How Do You Value A Property?

This question was recently asked and here is how I answered:

If you are asking how to determine a property’s value, there are various ways to assist in detemining a property’s value. Ultimately the worth is determined by what was paid for it. How you gather information on what to pay for it depends on what you require the value for. The value of the property, no matter how the info is gathered, should be at or near the same price, no matter which tools you use.

There are currently three acceptable and most common tools of “gathering” that information:

1. CMA (Comparable Market Analysis) – Completed by a licensed real estate agent. When completing a CMA, agents should keep in mind three crucial factors,
a) Only use comps within a half mile radius of your subject property, this helps ensure you are using properties that actually fall within the same parameters (builder, style, year built, etc) of your subject property. It isn’t fool proof, but that’s where your knowledge of the area and market should kick in and adjust for any discrepancies.
b) Keep your filters (min/max sq ft, year, bed/ba, etc) as close as possible to the subject property for the best determination. For example, If your subject property is 1400 sq ft you would be doing an injustice to set your filters at min1000 sq ft and max 1800 sq ft because once you add or subtract 200 or more sq ft to a home (the size of another room), the case could be made that that home now is automtically valued less than or more than your subject property. In the event you need to contest a value determination by a lender (in the case of a short sale), you will be able to make a better case when you use “cleaner” filters.
c) Never tweak your CMA. In this current market, the decision makers are the lenders, not the sellers. All lenders have recruited the assistance of other agents (BPO agents, such as myself ) to ensure they are either getting the correct value to help mitigate their loses, or in the case of a buyer, are making the loan at the appropriate risk value.

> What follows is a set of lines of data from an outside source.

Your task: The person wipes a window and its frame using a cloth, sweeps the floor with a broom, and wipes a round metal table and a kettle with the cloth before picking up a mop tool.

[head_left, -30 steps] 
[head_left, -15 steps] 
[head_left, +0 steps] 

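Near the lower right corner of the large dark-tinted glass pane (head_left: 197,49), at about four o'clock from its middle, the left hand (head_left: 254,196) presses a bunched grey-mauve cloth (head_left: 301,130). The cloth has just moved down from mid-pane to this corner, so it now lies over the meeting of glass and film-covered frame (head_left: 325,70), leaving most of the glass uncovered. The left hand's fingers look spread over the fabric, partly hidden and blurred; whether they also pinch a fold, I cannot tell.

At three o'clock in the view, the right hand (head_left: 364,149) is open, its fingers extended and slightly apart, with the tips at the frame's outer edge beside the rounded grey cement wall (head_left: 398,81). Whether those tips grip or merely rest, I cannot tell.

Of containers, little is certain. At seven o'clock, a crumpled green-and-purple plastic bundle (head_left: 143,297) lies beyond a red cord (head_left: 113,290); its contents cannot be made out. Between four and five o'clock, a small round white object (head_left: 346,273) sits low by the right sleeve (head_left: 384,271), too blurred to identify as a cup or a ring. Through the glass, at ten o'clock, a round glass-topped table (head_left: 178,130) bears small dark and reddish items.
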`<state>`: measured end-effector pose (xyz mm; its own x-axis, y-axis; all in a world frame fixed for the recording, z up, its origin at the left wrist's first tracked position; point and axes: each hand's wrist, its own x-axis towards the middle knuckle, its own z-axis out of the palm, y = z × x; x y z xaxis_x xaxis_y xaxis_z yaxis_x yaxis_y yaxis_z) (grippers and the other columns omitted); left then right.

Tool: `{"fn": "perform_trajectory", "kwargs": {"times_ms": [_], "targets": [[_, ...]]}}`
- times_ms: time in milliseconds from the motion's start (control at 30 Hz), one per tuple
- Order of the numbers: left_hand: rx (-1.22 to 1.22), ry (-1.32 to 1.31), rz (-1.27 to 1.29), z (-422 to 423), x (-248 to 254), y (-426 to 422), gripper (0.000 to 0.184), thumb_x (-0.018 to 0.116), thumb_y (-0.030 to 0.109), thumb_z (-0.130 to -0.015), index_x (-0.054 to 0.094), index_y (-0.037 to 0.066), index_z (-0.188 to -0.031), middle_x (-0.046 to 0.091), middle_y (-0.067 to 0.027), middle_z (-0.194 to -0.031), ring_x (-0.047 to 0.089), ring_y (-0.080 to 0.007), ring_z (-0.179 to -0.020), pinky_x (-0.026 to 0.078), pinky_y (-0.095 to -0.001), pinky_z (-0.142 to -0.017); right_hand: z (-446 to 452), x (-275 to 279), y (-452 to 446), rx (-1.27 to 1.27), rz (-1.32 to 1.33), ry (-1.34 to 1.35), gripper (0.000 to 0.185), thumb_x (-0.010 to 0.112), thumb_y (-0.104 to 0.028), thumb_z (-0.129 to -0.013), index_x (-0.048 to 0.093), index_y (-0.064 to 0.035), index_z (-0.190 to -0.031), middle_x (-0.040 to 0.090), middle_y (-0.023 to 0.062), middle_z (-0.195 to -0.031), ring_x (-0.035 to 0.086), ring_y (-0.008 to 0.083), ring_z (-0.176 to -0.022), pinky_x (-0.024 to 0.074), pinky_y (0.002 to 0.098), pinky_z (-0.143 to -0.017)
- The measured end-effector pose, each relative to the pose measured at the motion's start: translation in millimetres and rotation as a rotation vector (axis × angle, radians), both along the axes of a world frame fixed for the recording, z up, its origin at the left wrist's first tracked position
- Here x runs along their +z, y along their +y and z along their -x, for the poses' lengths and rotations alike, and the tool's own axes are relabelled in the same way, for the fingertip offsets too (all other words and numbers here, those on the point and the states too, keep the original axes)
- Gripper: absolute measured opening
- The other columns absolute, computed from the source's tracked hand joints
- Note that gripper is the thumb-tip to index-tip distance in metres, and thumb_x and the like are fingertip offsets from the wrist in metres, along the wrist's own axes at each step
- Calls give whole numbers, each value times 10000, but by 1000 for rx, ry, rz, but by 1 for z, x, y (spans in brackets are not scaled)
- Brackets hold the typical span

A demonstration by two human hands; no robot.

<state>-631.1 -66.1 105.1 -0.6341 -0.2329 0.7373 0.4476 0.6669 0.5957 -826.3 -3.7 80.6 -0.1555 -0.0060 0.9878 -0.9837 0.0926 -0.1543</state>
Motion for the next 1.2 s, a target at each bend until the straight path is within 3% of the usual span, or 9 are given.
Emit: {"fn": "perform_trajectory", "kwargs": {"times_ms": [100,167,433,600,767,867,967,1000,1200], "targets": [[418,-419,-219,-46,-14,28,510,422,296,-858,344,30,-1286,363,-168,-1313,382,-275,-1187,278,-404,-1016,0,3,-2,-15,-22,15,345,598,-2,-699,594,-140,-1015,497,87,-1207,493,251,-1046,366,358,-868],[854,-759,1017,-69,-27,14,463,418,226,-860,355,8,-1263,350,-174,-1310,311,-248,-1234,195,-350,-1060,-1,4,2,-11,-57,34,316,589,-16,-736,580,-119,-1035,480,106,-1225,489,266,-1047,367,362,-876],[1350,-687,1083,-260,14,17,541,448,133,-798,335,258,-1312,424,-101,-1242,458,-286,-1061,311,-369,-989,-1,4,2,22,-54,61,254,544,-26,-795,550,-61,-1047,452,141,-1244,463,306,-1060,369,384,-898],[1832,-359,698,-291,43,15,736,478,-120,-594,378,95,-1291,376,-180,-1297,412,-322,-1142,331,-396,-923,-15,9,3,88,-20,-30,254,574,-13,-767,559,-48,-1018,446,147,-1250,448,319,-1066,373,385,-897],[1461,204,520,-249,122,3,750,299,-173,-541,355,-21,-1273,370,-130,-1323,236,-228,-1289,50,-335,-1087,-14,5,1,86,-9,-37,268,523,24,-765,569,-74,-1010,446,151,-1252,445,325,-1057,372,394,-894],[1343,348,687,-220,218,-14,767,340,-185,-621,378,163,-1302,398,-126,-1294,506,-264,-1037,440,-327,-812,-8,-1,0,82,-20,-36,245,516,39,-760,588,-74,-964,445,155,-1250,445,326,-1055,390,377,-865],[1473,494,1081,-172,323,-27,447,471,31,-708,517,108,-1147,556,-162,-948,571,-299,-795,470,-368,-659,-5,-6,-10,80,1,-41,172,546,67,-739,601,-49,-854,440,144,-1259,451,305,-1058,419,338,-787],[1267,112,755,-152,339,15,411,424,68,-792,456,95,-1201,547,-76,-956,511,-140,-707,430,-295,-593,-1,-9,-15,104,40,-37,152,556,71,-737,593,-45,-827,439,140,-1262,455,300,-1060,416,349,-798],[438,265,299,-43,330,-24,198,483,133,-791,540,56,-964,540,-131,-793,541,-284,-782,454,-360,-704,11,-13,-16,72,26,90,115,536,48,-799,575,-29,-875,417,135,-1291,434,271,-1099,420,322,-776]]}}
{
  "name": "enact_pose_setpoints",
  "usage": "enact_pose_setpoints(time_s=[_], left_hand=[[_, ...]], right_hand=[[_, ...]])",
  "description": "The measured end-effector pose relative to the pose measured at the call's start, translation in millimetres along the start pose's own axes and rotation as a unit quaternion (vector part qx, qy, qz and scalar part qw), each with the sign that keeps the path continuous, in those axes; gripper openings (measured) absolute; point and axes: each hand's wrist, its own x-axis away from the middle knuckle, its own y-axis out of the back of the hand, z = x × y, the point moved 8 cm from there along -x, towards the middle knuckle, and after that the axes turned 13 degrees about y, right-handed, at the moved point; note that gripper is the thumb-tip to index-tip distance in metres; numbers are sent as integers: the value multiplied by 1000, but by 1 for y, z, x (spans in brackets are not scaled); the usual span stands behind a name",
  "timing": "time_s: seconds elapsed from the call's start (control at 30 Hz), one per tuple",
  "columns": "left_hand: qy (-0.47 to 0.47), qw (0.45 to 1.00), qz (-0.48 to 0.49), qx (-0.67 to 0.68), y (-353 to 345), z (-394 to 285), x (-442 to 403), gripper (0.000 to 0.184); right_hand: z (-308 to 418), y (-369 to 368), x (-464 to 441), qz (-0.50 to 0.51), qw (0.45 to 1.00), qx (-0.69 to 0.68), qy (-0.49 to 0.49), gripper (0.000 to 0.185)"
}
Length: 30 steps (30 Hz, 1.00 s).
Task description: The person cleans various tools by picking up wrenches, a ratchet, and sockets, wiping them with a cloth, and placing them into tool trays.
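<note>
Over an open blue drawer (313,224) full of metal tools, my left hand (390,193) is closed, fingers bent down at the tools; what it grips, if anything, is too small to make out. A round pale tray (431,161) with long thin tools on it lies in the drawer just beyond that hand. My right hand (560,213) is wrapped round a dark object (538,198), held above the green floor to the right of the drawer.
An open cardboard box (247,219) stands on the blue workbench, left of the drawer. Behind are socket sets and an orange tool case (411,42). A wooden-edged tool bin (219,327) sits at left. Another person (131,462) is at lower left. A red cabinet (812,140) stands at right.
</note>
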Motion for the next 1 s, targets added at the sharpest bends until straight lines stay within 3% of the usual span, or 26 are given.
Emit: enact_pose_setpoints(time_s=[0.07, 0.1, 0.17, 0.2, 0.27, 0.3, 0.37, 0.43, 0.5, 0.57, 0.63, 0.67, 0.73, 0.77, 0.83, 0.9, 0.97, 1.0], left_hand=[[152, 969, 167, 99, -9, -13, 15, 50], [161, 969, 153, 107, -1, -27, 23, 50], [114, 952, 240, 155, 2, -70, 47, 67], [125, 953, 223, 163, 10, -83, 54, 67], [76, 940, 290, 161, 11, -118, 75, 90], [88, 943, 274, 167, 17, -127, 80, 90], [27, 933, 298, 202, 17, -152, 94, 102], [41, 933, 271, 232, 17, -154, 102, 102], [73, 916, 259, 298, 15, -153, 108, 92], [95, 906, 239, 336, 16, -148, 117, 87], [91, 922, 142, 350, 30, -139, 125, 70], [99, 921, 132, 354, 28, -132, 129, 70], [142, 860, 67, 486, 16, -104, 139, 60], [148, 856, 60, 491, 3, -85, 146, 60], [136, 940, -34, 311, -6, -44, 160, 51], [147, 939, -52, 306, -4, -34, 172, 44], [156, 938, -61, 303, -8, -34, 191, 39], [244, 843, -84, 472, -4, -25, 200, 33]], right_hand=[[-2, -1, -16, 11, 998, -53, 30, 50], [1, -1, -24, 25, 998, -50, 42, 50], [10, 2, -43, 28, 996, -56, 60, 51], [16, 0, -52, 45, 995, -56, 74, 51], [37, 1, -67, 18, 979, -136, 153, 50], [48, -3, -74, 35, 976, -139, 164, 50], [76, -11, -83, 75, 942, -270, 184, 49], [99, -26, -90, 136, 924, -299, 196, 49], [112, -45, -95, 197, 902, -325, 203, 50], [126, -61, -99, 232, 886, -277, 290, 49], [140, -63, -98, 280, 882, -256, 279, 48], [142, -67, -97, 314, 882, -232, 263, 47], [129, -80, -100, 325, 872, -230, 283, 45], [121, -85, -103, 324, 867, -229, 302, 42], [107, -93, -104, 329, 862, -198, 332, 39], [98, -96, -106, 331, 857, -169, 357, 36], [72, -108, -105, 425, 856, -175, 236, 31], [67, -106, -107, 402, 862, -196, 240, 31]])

The bank that I do BPOs for is Bank of America (Landsafe Appraisals), and they have tightened down on their BPO agents so much so that they have actually let some agents go, and they monitor your BPO results on a regular basis to ensure you are being consistent in your formula, as well as share best practices for determining value.

2. Appraisal – These are completed by a licensed appraisal professional and the results are much more detailed than in a CMA and as a result can be used to contest a CMA or BPO if necessary.

3. BPO (Broker Priced Opinion) – Typically requested by Senior lienholders, these reports are usually completed using the senior lienholder’s BPO company’s form (usually electronic and online). A pretty detailed report, asking for info such as can you determine if the property is vacant or occupied, most recent comparable three “solds”, most recent comparable three “listeds” – dates listed/sold, year of build, beds/baths, sq ft, miles from subject property, etc), and normally includes pictures of the subject property, and sometimes pictures of the comparables.

Here is a short sale negotiating tip on BPOs: Currently, these reports are updated normally every three months. That is good information to know when you are negotiating and come to a bump over price. Sometimes a three month old report can mean the difference between a denial (if the buyer’s offer is too low), and an approval (if an updated BPO is completed and comes back slightly lower).

Just to reiterate, whether you are on the REO side, short sale side, or buyer side, the lender has the final say, and they are scrutinizing values more now than before – and rightly so. So just remember to keep your value determinations above board and you will be making the best decision for all involved.